Provincial budget to support offenders with mental health issues

Dave Nelson, associate executive director of the Canadian Mental Health Association’s Saskatchewan Division, speaks at the Legislative Building in Regina on Wednesday, Mar. 20, 2019. Photo by Alexa Lawlor.

The Government of Saskatchewan’s 2019-20 budget will see the biggest increase yet towards mental health services, including significant additions to the new Saskatchewan Hospital in North Battleford.

“We knew we needed to do better, we still have more work to do, but we think we have made a huge step forward,” said the Minister of Health, Jim Reiter, in an interview after the budget was released.

“We have made mental health and addictions a huge part of this budget for a number of reasons. Mental health and addictions, not just in Saskatchewan but across the country and probably across North America has become very much a focal point.”

The Ministry of Health has increased funding for mental health by $30 million, for a total of $402 million. The increase marks the largest investment in mental health and addictions services in the province’s history.

According to Dave Nelson, the associate executive director of the Canadian Mental Health Association’s Saskatchewan division, over the last few years, the province has been “falling farther and farther behind” in funding for mental health services, so an increase in funding is welcome.

However, he says the goal is to have nine per cent of the provincial health budget going towards mental health, which is what the Mental Health Association of Canada recommends.

For 2019-20, mental health makes up about six per cent.

The Saskatchewan Hospital specifically will receive an increase of $13.7 million from the Ministry of Health, after receiving $14.2 million in new funding from last year’s budget for operating and accommodations costs.

A first of its kind, the secure facility in the Saskatchewan Hospital also received an ongoing investment of more than $7 million through the Ministry of Corrections and Policing, which will allow offenders with significant mental health issues to receive treatment.

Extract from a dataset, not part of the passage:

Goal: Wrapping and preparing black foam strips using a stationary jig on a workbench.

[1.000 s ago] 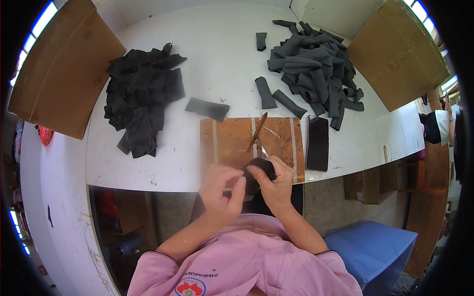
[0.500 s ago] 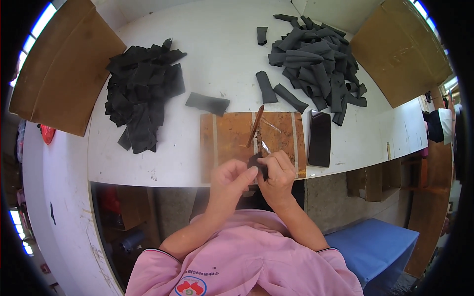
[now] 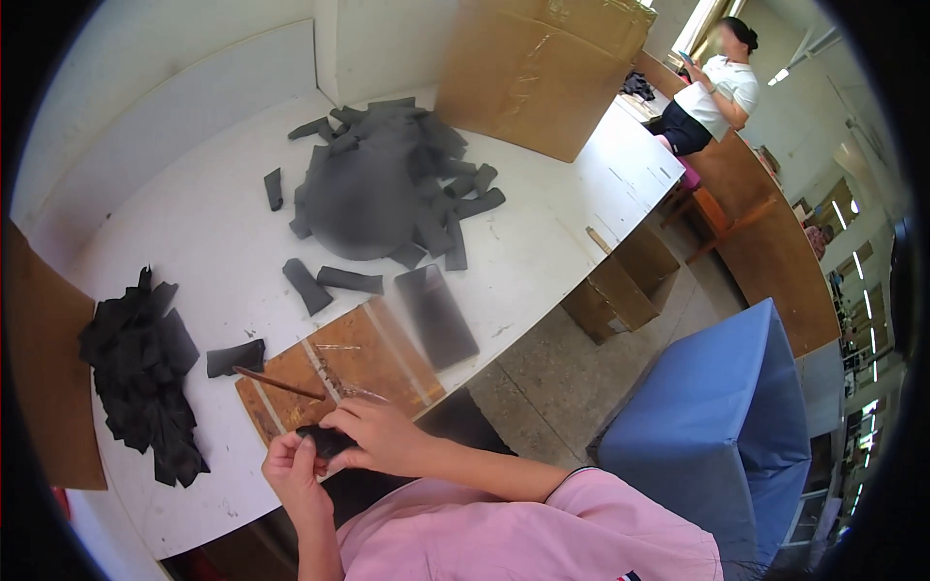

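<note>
A small black fabric piece (image 3: pixel 327 442) is pinched between my two hands just over the front edge of the table. My left hand (image 3: pixel 295 474) grips its near left end between thumb and fingers. From the right, my right hand (image 3: pixel 376 438) closes on its upper side, and the fingers hide part of it. Beneath and beyond them lies a brown board (image 3: pixel 281 414) with pale strips. A thin brown stick (image 3: pixel 281 384) juts across the board toward my hands. One flat dark fabric piece (image 3: pixel 234 357) rests by the board's left corner.
A heap of dark fabric tubes (image 3: pixel 378 194) fills the far table, two loose tubes nearer. Flat black pieces (image 3: pixel 145 378) are piled left. A phone (image 3: pixel 436 315) lies right of the board. Cardboard (image 3: pixel 542 77) stands behind; a blue bin (image 3: pixel 688 416) and a person (image 3: pixel 722 97) are right.
The view has swung to the right, bringing the blue bin and a standing person into sight. Both hands still hold the black fabric piece at the table edge.
</note>
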The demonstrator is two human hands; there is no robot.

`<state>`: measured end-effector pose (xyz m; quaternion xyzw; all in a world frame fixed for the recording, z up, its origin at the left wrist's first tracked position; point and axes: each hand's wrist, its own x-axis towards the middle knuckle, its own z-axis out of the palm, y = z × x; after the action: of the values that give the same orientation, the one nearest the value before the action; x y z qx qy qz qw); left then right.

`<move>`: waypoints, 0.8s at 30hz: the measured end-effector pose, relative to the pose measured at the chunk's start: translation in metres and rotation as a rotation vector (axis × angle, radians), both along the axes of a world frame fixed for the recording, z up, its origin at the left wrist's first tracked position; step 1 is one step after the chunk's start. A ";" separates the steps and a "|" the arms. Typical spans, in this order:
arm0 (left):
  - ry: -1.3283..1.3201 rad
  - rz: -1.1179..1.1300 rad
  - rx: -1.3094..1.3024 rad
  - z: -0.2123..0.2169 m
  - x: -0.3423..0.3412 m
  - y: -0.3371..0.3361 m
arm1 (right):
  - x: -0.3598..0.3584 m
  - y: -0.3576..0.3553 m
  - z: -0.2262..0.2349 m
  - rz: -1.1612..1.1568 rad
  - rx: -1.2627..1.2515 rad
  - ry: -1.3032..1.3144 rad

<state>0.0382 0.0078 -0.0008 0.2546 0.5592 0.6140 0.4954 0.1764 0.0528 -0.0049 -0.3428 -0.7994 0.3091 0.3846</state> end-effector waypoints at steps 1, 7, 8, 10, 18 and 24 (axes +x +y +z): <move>-0.004 -0.012 0.006 0.001 0.000 -0.002 | 0.003 0.000 0.004 -0.012 0.006 -0.004; 0.470 -0.160 0.139 0.014 0.013 -0.016 | -0.002 -0.005 0.006 0.095 -0.259 0.217; 0.681 -0.128 0.196 0.006 0.013 -0.014 | -0.006 -0.007 0.006 0.042 -0.192 0.245; 0.846 -0.092 0.207 -0.003 0.011 -0.016 | -0.012 -0.008 0.001 -0.005 -0.066 0.143; -0.121 -0.046 0.055 -0.005 -0.005 -0.002 | -0.019 -0.008 -0.015 -0.192 0.056 0.053; -0.471 -0.172 0.056 0.009 -0.014 -0.005 | -0.023 -0.003 -0.024 0.167 -1.014 0.590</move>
<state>0.0237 0.0029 0.0079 0.1651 0.3874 0.6273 0.6551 0.1531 0.0495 -0.0288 -0.3195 -0.4355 0.7639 0.3531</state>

The facility will be operated by the Saskatchewan Health Authority, and includes 96 beds.

“It is very important that (offenders) receive adequate treatment as they are receiving their sentence,” Nelson said.

“Just generic prisons do a terrible job generally of assisting somebody who has mental health or addictions issues. And if they do not get addressed then people are coming out in even worse shape than they went in.”

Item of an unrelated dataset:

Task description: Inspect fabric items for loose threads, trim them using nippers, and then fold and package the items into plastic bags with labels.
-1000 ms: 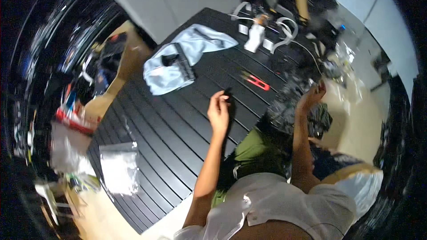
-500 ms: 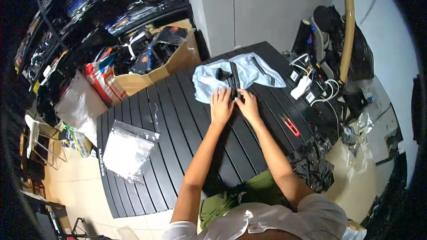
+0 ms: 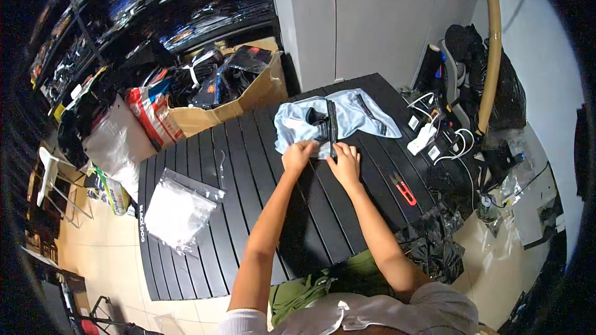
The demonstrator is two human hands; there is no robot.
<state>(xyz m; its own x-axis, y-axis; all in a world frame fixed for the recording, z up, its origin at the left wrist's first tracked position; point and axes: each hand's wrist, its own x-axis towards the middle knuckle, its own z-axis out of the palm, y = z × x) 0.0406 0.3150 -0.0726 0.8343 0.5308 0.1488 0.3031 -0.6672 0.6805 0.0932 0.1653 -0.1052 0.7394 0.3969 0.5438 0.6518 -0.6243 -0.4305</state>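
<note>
The light blue garment (image 3: 332, 119) lies spread and rumpled at the far end of the black slatted tabletop (image 3: 248, 211), with a dark strap or trim running down its middle; it looks only partly arranged, its left side bunched and its right side flatter, so by my judgement the smoothing or folding is at an early stage and most of it is left to do; the left hand (image 3: 298, 154) pinches the near hem of the cloth, fingers curled onto the fabric; the right hand (image 3: 345, 160) rests just beside it at the same edge, fingers bent down on the hem near the dark strip; a clear plastic bag (image 3: 180, 211) lies well apart on the left of the tabletop, unused; small red snips (image 3: 405, 190) lie to the right; a cardboard box (image 3: 239, 96) full of dark packets stands beyond the far edge.
</note>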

According to the Minister of Corrections and Policing, Christine Tell, the facility will be attached to the Saskatchewan Hospital, and will be split into “pods,” with 24 beds in each pod. In the facility, mental health correctional workers and health workers from the Health Authority will be working directly with offenders who are experiencing mental health challenges.

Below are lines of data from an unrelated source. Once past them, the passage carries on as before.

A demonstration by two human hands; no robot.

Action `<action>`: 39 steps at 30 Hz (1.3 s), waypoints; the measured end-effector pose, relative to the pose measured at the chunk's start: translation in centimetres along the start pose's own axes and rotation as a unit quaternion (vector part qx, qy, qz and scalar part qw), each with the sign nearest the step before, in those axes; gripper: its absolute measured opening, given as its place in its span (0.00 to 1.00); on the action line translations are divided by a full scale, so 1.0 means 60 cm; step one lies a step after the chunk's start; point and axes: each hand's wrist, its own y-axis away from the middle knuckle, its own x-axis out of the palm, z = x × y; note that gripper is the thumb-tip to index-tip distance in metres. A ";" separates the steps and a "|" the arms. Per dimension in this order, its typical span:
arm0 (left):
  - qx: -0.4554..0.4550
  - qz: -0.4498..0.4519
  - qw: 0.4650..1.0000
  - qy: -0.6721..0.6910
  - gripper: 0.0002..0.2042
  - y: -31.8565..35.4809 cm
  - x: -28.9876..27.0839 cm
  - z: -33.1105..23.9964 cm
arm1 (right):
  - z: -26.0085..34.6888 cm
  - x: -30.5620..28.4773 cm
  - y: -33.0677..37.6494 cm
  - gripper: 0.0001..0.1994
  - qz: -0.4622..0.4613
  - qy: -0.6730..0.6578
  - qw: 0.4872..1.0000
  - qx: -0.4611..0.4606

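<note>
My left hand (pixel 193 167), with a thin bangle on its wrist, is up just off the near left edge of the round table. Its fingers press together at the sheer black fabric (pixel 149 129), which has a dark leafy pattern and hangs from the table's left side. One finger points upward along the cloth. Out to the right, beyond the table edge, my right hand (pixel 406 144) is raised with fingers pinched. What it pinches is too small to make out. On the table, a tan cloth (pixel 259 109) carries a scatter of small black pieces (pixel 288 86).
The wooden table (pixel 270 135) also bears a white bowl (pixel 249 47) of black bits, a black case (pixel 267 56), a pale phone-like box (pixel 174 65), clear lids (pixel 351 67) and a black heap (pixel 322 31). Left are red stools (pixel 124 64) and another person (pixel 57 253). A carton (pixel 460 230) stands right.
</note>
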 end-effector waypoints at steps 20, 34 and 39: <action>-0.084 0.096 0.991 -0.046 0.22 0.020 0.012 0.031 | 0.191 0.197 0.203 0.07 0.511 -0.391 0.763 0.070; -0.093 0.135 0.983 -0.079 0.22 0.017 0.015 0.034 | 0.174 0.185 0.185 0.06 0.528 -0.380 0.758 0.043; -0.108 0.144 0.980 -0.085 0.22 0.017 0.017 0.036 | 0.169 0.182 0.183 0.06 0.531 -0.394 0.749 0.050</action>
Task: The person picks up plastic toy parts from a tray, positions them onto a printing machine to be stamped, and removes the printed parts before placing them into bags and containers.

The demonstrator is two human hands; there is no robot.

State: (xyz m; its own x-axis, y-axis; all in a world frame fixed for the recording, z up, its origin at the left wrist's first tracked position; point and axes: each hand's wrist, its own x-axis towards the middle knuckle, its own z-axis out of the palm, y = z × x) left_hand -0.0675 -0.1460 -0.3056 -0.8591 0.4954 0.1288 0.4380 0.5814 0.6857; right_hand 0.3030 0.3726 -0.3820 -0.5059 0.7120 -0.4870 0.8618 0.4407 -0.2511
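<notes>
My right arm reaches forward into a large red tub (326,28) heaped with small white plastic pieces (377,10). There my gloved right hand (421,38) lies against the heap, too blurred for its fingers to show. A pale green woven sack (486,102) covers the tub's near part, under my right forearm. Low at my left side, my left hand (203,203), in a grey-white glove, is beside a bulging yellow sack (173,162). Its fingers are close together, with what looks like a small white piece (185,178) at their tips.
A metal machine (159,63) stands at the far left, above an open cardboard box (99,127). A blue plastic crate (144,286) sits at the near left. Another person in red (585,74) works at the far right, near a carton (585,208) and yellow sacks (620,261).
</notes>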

“Approximately 80 per cent of offenders are experiencing some form of mental health issue, whether it is a crisis or whether there’s a level of mental health illness, so it is important,” Tell said.

“If they are experiencing mental health and addictions issues, we need to be able to respond so that they can go live their lives in the community the way they are intended to. People with mental health issues can live normal lives, as in going to school, having a job, doing well with their family connections – they can do it. They just need to be given the chance.”

According to the Minister of Health, whether someone is an offender or not, if they need access to mental health treatment, they should be able to access it, and it is the role of the government to provide those services.

“We need to make sure people are well. It was time for a new hospital there, it should have been done a long, long time ago and so we’re pretty happy with it, that in its own is the single biggest investment in the mental health project in the province’s history,” he said.